Лицо Романа исказила гримаса изумлённого недоумения хриплого гнева. Сжав кулак, он растянул рот в улыбке, которая пугала уровнем своей учтивости.

– Ну дай мне по роже, давай! – вздёрнув подбородок, выпалил Свят; в грудь изнутри било какое-то пушечное ядро. – Что это изменит?! Что это меняло хоть раз?! Играл роль добродетели в судах, а дома избивал десятилетнего!
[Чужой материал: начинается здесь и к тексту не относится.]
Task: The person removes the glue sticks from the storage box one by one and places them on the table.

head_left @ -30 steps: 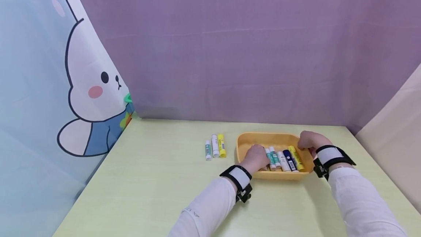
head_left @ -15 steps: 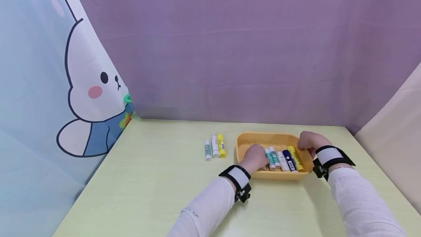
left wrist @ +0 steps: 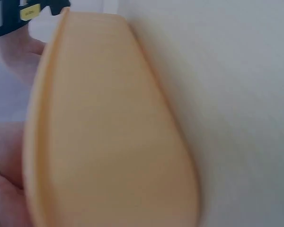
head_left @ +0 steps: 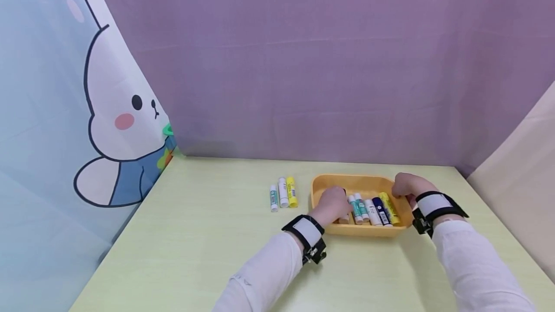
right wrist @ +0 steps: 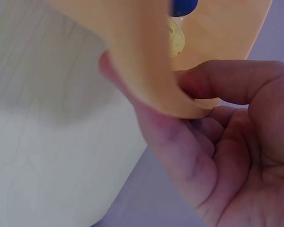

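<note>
An orange-yellow plastic tray (head_left: pixel 360 230) stands on the table, with a row of glue sticks (head_left: pixel 374 212) lying side by side in it. Over the row's left end is my left hand (head_left: pixel 333 202), reaching in across the front rim. One light-coloured glue stick (head_left: pixel 344 219) shows partly beneath it; the fingers are hidden, so I cannot tell whether they grip it. My right hand (right wrist: pixel 227 142) pinches the tray's right-end rim between thumb and fingers. In the left wrist view the tray's outer wall (left wrist: pixel 109 118) covers most of the hand.
Left of the tray, three glue sticks lie in a row on the table: a small green-and-white one (head_left: pixel 274 198), a white one (head_left: pixel 284 192) and a yellow one (head_left: pixel 292 192). A purple curtain (head_left: pixel 303 85) hangs behind the table (head_left: pixel 195 235).
My left hand has shifted slightly left and away from me, uncovering more of the glue stick at the row's left end. The right hand and tray stay put.
</note>
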Tool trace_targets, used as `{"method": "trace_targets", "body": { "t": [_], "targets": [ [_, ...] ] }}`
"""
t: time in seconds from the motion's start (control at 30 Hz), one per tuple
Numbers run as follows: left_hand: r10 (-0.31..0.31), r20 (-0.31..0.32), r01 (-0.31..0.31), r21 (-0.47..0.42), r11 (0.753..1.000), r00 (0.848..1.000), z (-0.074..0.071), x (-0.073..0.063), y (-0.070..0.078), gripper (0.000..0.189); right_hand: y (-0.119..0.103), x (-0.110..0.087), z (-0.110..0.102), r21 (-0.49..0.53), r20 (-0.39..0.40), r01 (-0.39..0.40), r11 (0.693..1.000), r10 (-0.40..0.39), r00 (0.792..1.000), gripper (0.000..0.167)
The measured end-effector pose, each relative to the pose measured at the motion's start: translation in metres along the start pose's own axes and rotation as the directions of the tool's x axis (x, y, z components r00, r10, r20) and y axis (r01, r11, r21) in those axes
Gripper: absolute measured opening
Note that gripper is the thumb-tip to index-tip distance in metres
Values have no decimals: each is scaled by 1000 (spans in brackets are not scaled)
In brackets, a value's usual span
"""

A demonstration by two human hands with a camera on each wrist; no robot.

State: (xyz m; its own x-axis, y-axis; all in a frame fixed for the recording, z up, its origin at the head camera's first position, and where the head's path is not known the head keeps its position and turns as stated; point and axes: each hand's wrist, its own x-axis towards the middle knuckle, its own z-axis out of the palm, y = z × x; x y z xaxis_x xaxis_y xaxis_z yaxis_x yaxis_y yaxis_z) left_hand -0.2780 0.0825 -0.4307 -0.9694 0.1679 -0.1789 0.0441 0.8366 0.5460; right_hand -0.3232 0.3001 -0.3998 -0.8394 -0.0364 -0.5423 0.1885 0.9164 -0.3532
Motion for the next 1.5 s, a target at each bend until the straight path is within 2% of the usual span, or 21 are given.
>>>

ТЕБЕ БЫ СЛОВО НЕ ДАЛИ НИ РАЗУ, ЕСЛИ БЫ КТО-ТО ЗНАЛ МЕТОДЫ ТВОЕГО ГУМАННОГО СУДА!

Не верилось.

Не верилось, что кулак Романа ещё никуда не приземлился; что он слушает эту речь до конца, приторно вскинув густые брови.

Не верилось; и пушечное ядро дымилось и постанывало.

– «НЕ НРАВИТСЯ» ОНА ТЕБЕ?! – громыхнул Свят; казалось, этот крик вознёсся под крышу дома радиоактивным грибом. – ЛЮБИЛ ТАКУЮ, НО ЗАССАЛ?! НЕ ПОТЯНУЛ ТАКУЮ?!

…ХЛЯСЬ! Кулак зава кафедрой приземлился: аккурат в угол его глаза – выпуклой фамильной печаткой.

За годы она впитала, пожалуй, литр его крови.

Глаз запульсировал и утробно заныл; по щеке сверху вниз побежали волны боли.

Но внутри… Внутри цвела феерия.

Он сказал всё этому Гудвину в обосранных штанах – и пусть теперь сколько угодно включает грозный голос над пустым троном.

Впору было давать сдачи; превращать славный лик бывшего прокурора во вчерашний винегрет – но что-то грозное в груди связывало руки цепями.

Внутренний Ребёнок рыдал, забившись под стол Судьи. Прокурор стыдливо отводил глаза от своего прототипа.

– Всё сказал, тварь? – наконец прошипел Роман, тяжело дыша; на его выбритых щеках проступили багровые пятна. – Не понимаешь словами, будет по-другому.

Прошагав к столу, отец ударил по нему кулаком; стакан из-под козьего молока со звоном подпрыгнул.

Смахнув со скулы каплю крови, Свят медленно растёр её между пальцев.

Мысли походили на бюджетный салют в райцентре, но в одном были странно ясными.

Неужели попал с версией про «такую же»? Быть того не могло.

Обитатели Зала Суда понуро молчали; Внутренний Ребёнок глухо рыдал и звал папу.

Снова промокнув щёку, Свят уставился в окно, считая капли, что по нему сползали.

Две капли. Три. Четыре.

Отец молчал, хрипло дыша и изредка покашливая.

Шесть капель. Седьмая слилась с восьмой, и они догнали девятую.

«Хороших людей не бьют», – назидательно изрекал Роман, когда его сын хмуро разглядывал ссадины в зеркале ванной.

Пусть не хороший. Пусть хуже всех. Только бы отсюда.

На воздух; в дождь; под ураган; внутрь апрельского торнадо. Лишь бы снова поверить в существование невидимого в этой квартире тела.

Лишь бы слышать свои мысли и верить им.

Но отчего-то было важно не покидать комнату до оглашения приговора.

– Значит, так, – низким голосом проговорил отец. – Деньги теперь получаешь только на еду и нужды по учёбе. Не дай бог что-то ей купишь или займёшь у кого. Узнáю. Все прогулы будешь отрабатывать. Перед преподавателями приседать. Тебе остаётся или квартира, или машина. Выбираешь квартиру – завтра пригоняешь машину сюда. Выбираешь машину – переезжаешь в эту комнату. Коммунальные или бензин лимитирую. Будешь и дальше мразью, лишу вообще всего.

Чего и следовало… Следовало. Конечно.

Чем Рома всегда умел форсить, так это тугими пачками.

Сердце на миг упало, но тут же встрепенулось и заколотилось – так яростно, словно должно было доказать, что он пока не думает сдаваться.

Нет, ни за что. Только не жить здесь.

Эту комнату не спасёт ни один ностальгический плакат.

Разомкнув зубы, Свят едва слышно выдавил:

– Выбираю квартиру.

Услышал про «таксовать», сука гнойная.

– Завтра жду ключи от Ауди. Свободен, – железным басом бросил Рома.

Он мог забрать машину сразу и сегодня – но решил дать поездить; попрощаться.